Ubiquitous sensors meet the most natural interface—speech—Part II
Applications and Design Considerations
Figure 1 illustrates how voice activation compliments other aspects of speech recognition capabilities, showing the steps of a multistage process for creating a truly hands free voice user interface.
Figure 1 – The role of voice activation
However, this important voice-activation step requires a few critical characteristics:
Extremely fast response time. Since it basically competes with a button press, it has to have a similar or faster response time. Because the hands free system uses a probabilistic approach, it can respond without having to wait for the recognizer to determine if the word is even finished. Slow response times lead users to speak before the Step 2 recognizer is ready to listen, which is a major cause of failure.
Low power consumption. This technology can deliver “always listening” wake-up triggers with as few as 7 MIPS, and current draw requirements in 1-10 mA range on today’s devices.

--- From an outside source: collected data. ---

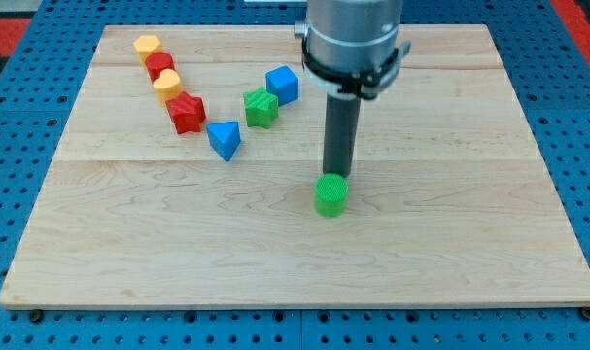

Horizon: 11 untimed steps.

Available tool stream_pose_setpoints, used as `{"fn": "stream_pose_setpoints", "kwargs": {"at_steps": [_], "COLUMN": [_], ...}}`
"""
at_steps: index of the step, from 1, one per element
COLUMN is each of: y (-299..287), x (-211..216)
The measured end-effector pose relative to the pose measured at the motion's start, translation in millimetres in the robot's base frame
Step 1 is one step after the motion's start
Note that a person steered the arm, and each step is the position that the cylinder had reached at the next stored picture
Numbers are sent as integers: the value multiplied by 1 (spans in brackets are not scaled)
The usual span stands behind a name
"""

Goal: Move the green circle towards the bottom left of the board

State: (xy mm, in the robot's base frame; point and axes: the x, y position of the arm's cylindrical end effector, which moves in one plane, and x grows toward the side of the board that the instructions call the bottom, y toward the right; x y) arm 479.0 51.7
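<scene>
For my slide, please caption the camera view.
My tip touches the green circle from behind, mid-board.

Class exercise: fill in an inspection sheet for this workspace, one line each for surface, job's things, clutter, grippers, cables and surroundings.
Surface: wooden board, flat.
Job's things: green circle near the centre; my tip at its top edge.
Clutter: green block, blue cube, blue triangle, red star, red block, two yellow blocks, at the view's upper left.
Grippers: none; rod only.
Cables: nothing seen.
Surroundings: blue pegboard.
</scene>
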Motion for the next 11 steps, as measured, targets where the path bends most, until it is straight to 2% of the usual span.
{"fn": "stream_pose_setpoints", "kwargs": {"at_steps": [1,2,3,4,5,6,8,9,10,11], "y": [41,-1,-56,-29,-46,-94,-189,-203,-237,-247], "x": [20,40,34,15,3,34,43,33,63,63]}}
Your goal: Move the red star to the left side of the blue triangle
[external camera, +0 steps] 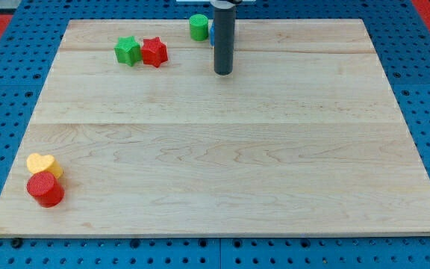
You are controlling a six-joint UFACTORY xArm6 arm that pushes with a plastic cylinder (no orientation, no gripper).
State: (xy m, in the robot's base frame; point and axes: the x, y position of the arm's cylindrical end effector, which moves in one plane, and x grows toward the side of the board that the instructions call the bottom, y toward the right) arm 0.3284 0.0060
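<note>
The red star (154, 51) lies near the view's top left, touching a green star (128, 51) on its left. My tip (223, 72) stands on the board to the right of the red star, about a hand's width away. A blue block (212, 33) is mostly hidden behind the rod, so its shape cannot be made out. A green cylinder (198, 27) sits just left of that blue block at the view's top.
A yellow heart (42, 164) and a red cylinder (45, 189) sit together at the view's bottom left, near the corner of the wooden board (222, 149). A blue perforated base surrounds the board.
</note>
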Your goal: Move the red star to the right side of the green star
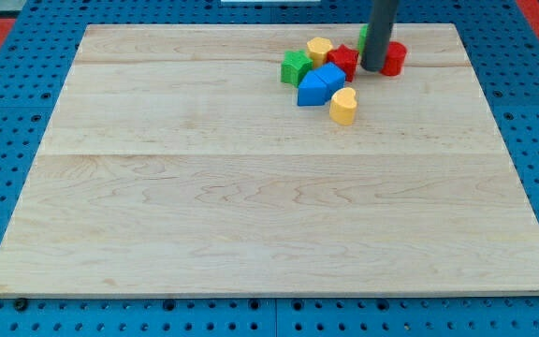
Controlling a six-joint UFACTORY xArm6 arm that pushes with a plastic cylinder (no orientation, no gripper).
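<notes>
The red star (343, 60) lies in a cluster near the view's top, right of centre. My tip (374, 69) stands just right of it, between it and a red round block (395, 58); I cannot tell if it touches either. A green block (296, 67), shape unclear, is at the cluster's left end. Another green block (363, 36) shows only as a sliver behind the rod, above and right of the red star. The rod (380, 28) comes down from the view's top.
A yellow block (320, 48) sits above the green and red ones. Blue blocks (320, 86) lie just below the red star. A yellow heart (343, 107) lies below them. The wooden board (251, 206) rests on a blue pegboard (7, 112).
</notes>
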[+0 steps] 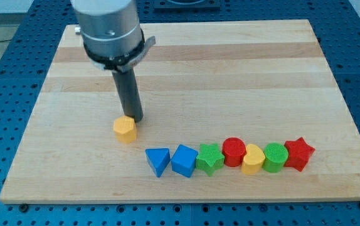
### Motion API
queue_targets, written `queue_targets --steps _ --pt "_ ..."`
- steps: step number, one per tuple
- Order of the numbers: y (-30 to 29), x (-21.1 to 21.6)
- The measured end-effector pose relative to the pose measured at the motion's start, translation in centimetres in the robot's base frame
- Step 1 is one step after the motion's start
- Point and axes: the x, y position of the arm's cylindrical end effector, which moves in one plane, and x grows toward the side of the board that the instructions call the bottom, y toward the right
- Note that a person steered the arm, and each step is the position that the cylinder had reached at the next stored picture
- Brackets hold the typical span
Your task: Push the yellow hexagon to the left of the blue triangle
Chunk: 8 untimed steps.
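Observation:
The yellow hexagon (125,130) lies on the wooden board (186,75), left of centre. My tip (135,119) stands right behind it, touching its upper right edge. The blue triangle (158,161) lies below and to the right of the hexagon, at the left end of a row of blocks. A small gap separates hexagon and triangle.
The row runs to the view's right from the triangle: a blue cube (184,161), a green star-like block (210,157), a red cylinder (234,151), a yellow heart-like block (253,159), a green cylinder (275,157), a red star (298,154). The arm's grey body (108,28) hangs over the board's top left.

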Motion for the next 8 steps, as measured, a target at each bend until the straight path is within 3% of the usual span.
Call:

Highly accurate even in low SNR environments. This means several things:
- Works in high noise -TrulyHandsfree Voice Control performs virtually flawlessly in extremely loud environments, including music playing in the background, in a car, or even outdoors
- Works without a microphone in close proximity -it is responsive even at distances of 20 feet (in a relatively quiet environment) and at arm’s length in noise. This is critical because many VUI based applications of the future will become commonplace in a wide variety of consumer electronics devices, and users won’t want to get up and walk over to their devices to control them.
Such companies as Nuance, Google and Microsoft are prominent in the second step, which is a powerful (often cloud-based) recognition system.
The third step “Understanding Meaning” is what the original Siri was all about. This was an AI component developed under DARPA funding at SRI and later spun off and acquired by Apple. Nuance’s Vlingo does a really nice job of implementing Steps 1-3 It’s very likely that Google, Microsoft, Apple and Nuance all have efforts underway in the area of AI and natural language understanding.
The SEARCH in Step 4 is done via typical search engines (Google, Microsoft, Apple) and likely the independent players have developed partnerships in these areas.
Step 5 represents a good quality Text-to-Speech (TTS) engine. Providers like Nuance, Ivona, ATT, NeoSpeech, and Acapella all have quality TTS engines, and no doubt Apple, Microsoft and Google all have in-house solutions as well.
Mobile applications for smartphones, tablets and ultrabooks benefit from hands-free voice control in safety and convenience. Applications can wake up and be controlled without touching the handset in the car or across the room. As a component of a medium vocabulary size recognizer with SDKs for iOS and Android, voice triggers and extensive command menus can be combined with cloud based recognizers creating a hybrid rich user experience when connected and extensive control capabilities when not connected. Response time is so fast that no pause between the trigger and command in necessary; for example “hello computer what time is it in Tokyo?”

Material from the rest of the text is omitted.